Right now, I want peace, quiet, order, manners, thoughtfulness, concern for others . . . even if it is totally hypocritical.
I don’t want etiquette police. I just want individual people to take responsibility for their behavior. I don’t care if people do it because they believe God wants them to or because they want to suck up to someone who can give them a good job. I just want the experience of a day here, a day there, a week, a month where there is no sound of the English language being daily used as a weapon of selfishness and stupidity.
And, of course, that would include no sounds out of my mouth. Sometimes I am so very really tired of my own selfish, whiny mouth.
Back in college days, I heard someone say that there isn’t and has never been a sort of ideal America that people are always striving for. There isn’t and has never been a point of equilibrium in social, political, moral, legal and/or any other issues.
Essentially, this person said, culture swings back and forth between the poles of being legalistic and repressive and being wink-wink-I-don’t-give-an-eff. Somewhere in the middle, there are periods where things feel stable and ideal and golden, but those don’t last long.
So, as far as achieving a grand vision of American life is concerned, there is, and there never will be.
Right now, that view of things makes perfect sense to me. It explains a lot and makes the old sixties idea of “dropping out” seem quite desirable.

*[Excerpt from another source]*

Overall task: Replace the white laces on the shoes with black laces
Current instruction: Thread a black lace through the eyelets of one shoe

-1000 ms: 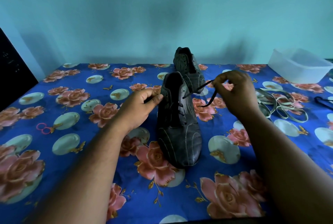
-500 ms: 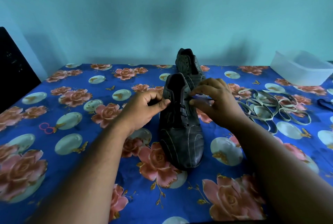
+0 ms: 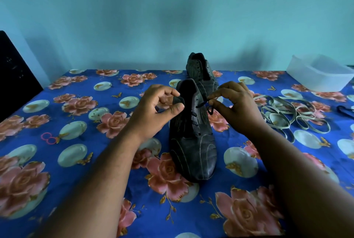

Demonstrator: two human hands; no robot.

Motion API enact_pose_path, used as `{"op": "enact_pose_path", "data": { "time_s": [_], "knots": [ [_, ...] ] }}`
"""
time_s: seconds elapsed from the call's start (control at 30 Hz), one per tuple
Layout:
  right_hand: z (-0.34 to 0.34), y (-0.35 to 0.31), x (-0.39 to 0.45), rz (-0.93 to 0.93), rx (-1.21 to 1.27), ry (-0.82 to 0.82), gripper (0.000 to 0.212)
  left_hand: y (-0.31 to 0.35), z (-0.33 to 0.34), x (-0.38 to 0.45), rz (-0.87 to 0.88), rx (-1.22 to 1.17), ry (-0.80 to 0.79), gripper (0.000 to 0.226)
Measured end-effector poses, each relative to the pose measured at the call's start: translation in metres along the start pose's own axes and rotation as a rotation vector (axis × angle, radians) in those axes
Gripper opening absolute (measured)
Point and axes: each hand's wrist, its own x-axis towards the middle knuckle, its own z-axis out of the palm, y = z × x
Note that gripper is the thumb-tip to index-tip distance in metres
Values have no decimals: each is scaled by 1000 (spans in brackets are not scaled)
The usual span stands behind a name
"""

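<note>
On floral tablecloth (image 3: 95, 161) (teal wall (image 3: 134, 17)), 2 shoes (image 3: 193, 142)

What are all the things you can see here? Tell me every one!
near shoe: 1, dark grey, middle of the table, toe toward the camera
far shoe: 1, dark grey, behind the near shoe
black lace: 1, black, partly threaded in the near shoe
white laces: a loose tangle, off-white, right of the shoes
plastic tub: 1, clear white, far right corner
pink rings: 2, pink, left side
tablecloth: 1, blue with pink roses
dark strap: 1, dark, right edge
left hand: pinches the shoe's side flap
right hand: pinches the black lace
</note>
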Motion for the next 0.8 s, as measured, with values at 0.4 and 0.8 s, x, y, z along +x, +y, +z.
{"op": "enact_pose_path", "data": {
  "time_s": [0.4,0.8],
  "knots": [
    [-1,-12,0,-92,76,-32,19,-3,6,0,241,285,-29,21],
    [7,-7,0,-81,89,-66,22,3,6,1,397,527,56,23]
  ]
}}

However, I personally would love it if American culture started swinging back just a little from where it is now toward the middle in terms of etiquette and public behavior. Where it might end up once it passed through the mid-point and headed for the other extreme is not a particularly happy thing to contemplate, but where culture is now is horrible.
I really, really am tired of living a culture where the standard of public, daily, average-citizen discourse is, for instance, “You people are f—ing crazy,” something I heard on the phone recently. I am also tired of the view of public life and discourse apparently espoused by a man who was standing in the bus shelter, smoking marijuana one morning as I approached to wait for my bus to work.
When I (impulsively, I admit) confronted him and said (thinking of small children viewing him), “Can’t you do that at home?” he said, “I have freedom of speech, and I don’t give a s–t what you think.”
As someone who went through the strange adventure of English literature in grad school, I know that “four-letter” words are just words, and a couple of them were really just words earlier in the history of the English language. But it’s how they are used.
I mean, I have nothing against butter knives, but if someone starts using them constantly to try and stab people, I am going to start working for the elimination of butter knives from public life until it’s clear that people are being taught that butter knives are for butter only.
Self-absorbed, uncontrolled blurting may be the ideal of free speech toward which we all should aspire. And perhaps we should all be working toward a utopia of cacophony and violence. Maybe anarchy and nihilism truly and completely let loose would once and for all shake everyone free of selfishness, knee-jerk anger, greed, prejudice, but the history of the world indicates that probably would never happen.
So right now, I am really desirous of living in a culture that finds a way to stop worshiping the f-bomb as the ultimate expression of maturity, intelligence, and self-determination.